[WHAT NEEDS TO BE DONE] Give the records again exactly, with every character kept.

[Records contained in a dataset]
+ + + + + + +
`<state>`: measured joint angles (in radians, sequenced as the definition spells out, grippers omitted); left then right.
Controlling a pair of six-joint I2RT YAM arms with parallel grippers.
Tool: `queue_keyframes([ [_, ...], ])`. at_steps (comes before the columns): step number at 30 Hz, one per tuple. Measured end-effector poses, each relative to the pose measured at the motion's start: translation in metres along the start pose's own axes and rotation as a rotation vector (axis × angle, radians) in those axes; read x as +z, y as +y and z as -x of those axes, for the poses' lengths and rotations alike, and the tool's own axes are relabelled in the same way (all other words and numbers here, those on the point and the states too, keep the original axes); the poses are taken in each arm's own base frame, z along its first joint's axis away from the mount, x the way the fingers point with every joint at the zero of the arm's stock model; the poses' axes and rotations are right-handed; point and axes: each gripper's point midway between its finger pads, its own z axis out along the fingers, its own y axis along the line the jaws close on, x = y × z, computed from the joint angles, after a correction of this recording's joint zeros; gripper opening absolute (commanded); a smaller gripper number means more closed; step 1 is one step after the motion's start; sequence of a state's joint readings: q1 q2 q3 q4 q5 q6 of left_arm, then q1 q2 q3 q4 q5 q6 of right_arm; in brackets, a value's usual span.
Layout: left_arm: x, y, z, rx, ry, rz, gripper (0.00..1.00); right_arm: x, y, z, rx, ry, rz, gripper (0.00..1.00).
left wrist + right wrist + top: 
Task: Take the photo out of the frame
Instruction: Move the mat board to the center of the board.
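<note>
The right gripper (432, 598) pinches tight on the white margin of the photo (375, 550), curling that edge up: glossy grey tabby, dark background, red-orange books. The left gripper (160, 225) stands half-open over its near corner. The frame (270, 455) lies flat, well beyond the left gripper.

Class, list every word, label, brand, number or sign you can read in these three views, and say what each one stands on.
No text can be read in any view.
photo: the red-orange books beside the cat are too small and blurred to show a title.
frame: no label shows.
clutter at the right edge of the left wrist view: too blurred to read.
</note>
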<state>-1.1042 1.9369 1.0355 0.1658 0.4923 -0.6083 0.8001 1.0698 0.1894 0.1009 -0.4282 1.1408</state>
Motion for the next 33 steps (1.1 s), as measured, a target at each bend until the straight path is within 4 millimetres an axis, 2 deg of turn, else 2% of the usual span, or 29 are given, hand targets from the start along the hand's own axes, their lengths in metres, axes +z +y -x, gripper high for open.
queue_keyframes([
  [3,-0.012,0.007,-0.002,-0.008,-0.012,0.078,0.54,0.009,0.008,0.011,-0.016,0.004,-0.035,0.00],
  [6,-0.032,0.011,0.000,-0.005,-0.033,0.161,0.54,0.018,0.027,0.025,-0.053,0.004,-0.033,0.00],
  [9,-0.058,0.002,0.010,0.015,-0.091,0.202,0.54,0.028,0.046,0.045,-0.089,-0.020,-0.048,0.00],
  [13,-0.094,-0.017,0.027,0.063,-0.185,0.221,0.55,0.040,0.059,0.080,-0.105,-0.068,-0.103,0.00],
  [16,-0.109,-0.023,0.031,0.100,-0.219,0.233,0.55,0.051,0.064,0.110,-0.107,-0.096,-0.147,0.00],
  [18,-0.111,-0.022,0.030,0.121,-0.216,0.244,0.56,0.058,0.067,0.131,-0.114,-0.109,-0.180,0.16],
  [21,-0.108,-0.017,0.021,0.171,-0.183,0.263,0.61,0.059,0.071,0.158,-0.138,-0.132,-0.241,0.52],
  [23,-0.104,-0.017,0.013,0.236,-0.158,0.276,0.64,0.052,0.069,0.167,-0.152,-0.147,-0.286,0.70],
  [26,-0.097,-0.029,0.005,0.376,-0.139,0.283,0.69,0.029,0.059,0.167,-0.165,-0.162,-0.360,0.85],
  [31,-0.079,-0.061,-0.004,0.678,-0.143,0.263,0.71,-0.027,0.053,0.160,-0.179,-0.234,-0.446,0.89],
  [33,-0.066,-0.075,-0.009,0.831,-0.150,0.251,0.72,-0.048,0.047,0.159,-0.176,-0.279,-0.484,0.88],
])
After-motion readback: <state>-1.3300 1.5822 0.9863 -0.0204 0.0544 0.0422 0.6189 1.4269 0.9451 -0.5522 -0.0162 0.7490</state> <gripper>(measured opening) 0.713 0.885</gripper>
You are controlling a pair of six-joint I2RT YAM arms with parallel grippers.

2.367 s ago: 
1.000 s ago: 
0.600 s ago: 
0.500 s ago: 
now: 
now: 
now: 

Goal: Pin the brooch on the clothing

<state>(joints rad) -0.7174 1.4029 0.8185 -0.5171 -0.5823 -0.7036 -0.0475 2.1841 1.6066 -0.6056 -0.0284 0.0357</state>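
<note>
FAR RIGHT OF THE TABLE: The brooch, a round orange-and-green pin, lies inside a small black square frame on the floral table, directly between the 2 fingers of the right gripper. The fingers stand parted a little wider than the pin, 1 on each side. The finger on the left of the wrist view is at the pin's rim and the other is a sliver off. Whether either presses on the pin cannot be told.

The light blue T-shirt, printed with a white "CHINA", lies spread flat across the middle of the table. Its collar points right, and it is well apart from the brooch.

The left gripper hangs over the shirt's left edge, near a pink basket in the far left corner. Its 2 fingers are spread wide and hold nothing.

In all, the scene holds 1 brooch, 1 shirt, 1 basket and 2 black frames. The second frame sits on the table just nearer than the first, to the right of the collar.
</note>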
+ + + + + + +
[TASK RESPONSE]
`<state>`: measured joint angles (in radians, sequenced as the definition spells out, grippers omitted); left then right.
Controlling a pair of six-joint I2RT YAM arms with parallel grippers.
Tool: `queue_keyframes([ [_, ...], ])`. at_steps (comes before the columns): step number at 30 Hz, one per tuple. Measured end-effector poses, each relative to the pose measured at the motion's start: translation in metres along the start pose's own axes and rotation as a rotation vector (axis × angle, radians) in those axes; read x as +z, y as +y and z as -x of those axes, for the poses' lengths and rotations alike, and the tool's own axes are relabelled in the same way (all other words and numbers here, those on the point and the states too, keep the original axes); the poses are taken in each arm's own base frame, z along its first joint's axis away from the mount, x the way the fingers point with every joint at the zero of the arm's stock model; the poses' axes and rotations are right-handed; point and axes: each gripper's point midway between its finger pads, its own z axis out along the fingers, its own y axis along the line the jaws close on, x = y × z, computed from the joint angles, after a correction of this recording's joint zeros; gripper opening absolute (commanded); a smaller gripper number means more closed; step 1 is one step after the motion's start; sequence of a state's joint readings: q1 q2 q3 q4 q5 q6 of left_arm, then q1 q2 q3 q4 q5 q6 of right_arm; in brackets, a value's usual span.
Layout: left_arm: x, y, z, rx, ry, rz, gripper (0.00..1.00); right_arm: x, y, z, rx, ry, rz, gripper (0.00..1.00).
left wrist + right wrist + top: 
Task: Take the photo out of the frame
Instruction: Move the mat board to the center of the board.
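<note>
The right gripper (432, 598) pinches tight on the white margin of the photo (375, 550), curling that edge up: glossy grey tabby, dark background, red-orange books. The left gripper (160, 225) stands half-open over its near corner. The frame (270, 455) lies flat, well beyond the left gripper.

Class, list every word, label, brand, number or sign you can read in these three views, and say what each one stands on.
No text can be read in any view.
photo: the red-orange books beside the cat are too small and blurred to show a title.
frame: no label shows.
clutter at the right edge of the left wrist view: too blurred to read.
</note>
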<state>-1.1042 1.9369 1.0355 0.1658 0.4923 -0.6083 0.8001 1.0698 0.1894 0.1009 -0.4282 1.1408</state>
Motion for the next 33 steps (1.1 s), as measured, a target at each bend until the straight path is within 4 millimetres an axis, 2 deg of turn, else 2% of the usual span, or 29 are given, hand targets from the start along the hand's own axes, their lengths in metres, axes +z +y -x, gripper high for open.
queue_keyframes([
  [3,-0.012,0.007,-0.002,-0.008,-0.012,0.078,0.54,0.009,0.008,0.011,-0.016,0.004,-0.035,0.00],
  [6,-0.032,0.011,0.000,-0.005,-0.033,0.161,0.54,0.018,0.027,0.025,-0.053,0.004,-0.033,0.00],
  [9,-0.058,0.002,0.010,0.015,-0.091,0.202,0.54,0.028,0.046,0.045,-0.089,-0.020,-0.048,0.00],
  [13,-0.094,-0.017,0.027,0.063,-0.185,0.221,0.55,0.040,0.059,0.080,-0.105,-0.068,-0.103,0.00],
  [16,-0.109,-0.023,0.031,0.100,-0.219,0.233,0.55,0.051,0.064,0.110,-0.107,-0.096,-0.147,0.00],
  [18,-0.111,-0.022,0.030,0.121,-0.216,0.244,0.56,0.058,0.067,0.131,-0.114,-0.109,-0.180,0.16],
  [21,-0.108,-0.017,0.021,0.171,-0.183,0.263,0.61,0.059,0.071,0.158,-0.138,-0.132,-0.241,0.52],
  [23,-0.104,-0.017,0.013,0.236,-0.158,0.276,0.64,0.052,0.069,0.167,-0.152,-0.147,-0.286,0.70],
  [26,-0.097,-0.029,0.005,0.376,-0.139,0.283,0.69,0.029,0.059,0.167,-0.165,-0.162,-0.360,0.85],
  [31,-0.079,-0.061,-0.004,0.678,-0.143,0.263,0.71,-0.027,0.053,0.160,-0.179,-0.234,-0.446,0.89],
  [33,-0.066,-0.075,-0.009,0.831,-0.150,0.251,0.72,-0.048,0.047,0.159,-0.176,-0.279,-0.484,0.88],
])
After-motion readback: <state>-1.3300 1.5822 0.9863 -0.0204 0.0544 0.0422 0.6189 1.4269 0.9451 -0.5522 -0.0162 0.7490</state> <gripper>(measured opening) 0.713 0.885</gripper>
You are controlling a pair of six-joint I2RT YAM arms with parallel grippers.

2.367 s ago: 
1.000 s ago: 
0.600 s ago: 
0.500 s ago: 
now: 
now: 
now: 

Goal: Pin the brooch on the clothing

<state>(joints rad) -0.7174 1.4029 0.8185 -0.5171 -0.5823 -0.7036 -0.0475 2.1841 1.6066 -0.6056 -0.0284 0.0357</state>
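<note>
FAR RIGHT OF THE TABLE: The brooch, a round orange-and-green pin, lies inside a small black square frame on the floral table, directly between the 2 fingers of the right gripper. The fingers stand parted a little wider than the pin, 1 on each side. The finger on the left of the wrist view is at the pin's rim and the other is a sliver off. Whether either presses on the pin cannot be told.

The light blue T-shirt, printed with a white "CHINA", lies spread flat across the middle of the table. Its collar points right, and it is well apart from the brooch.

The left gripper hangs over the shirt's left edge, near a pink basket in the far left corner. Its 2 fingers are spread wide and hold nothing.

In all, the scene holds 1 brooch, 1 shirt, 1 basket and 2 black frames. The second frame sits on the table just nearer than the first, to the right of the collar.
</note>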

Nothing else belongs in the answer.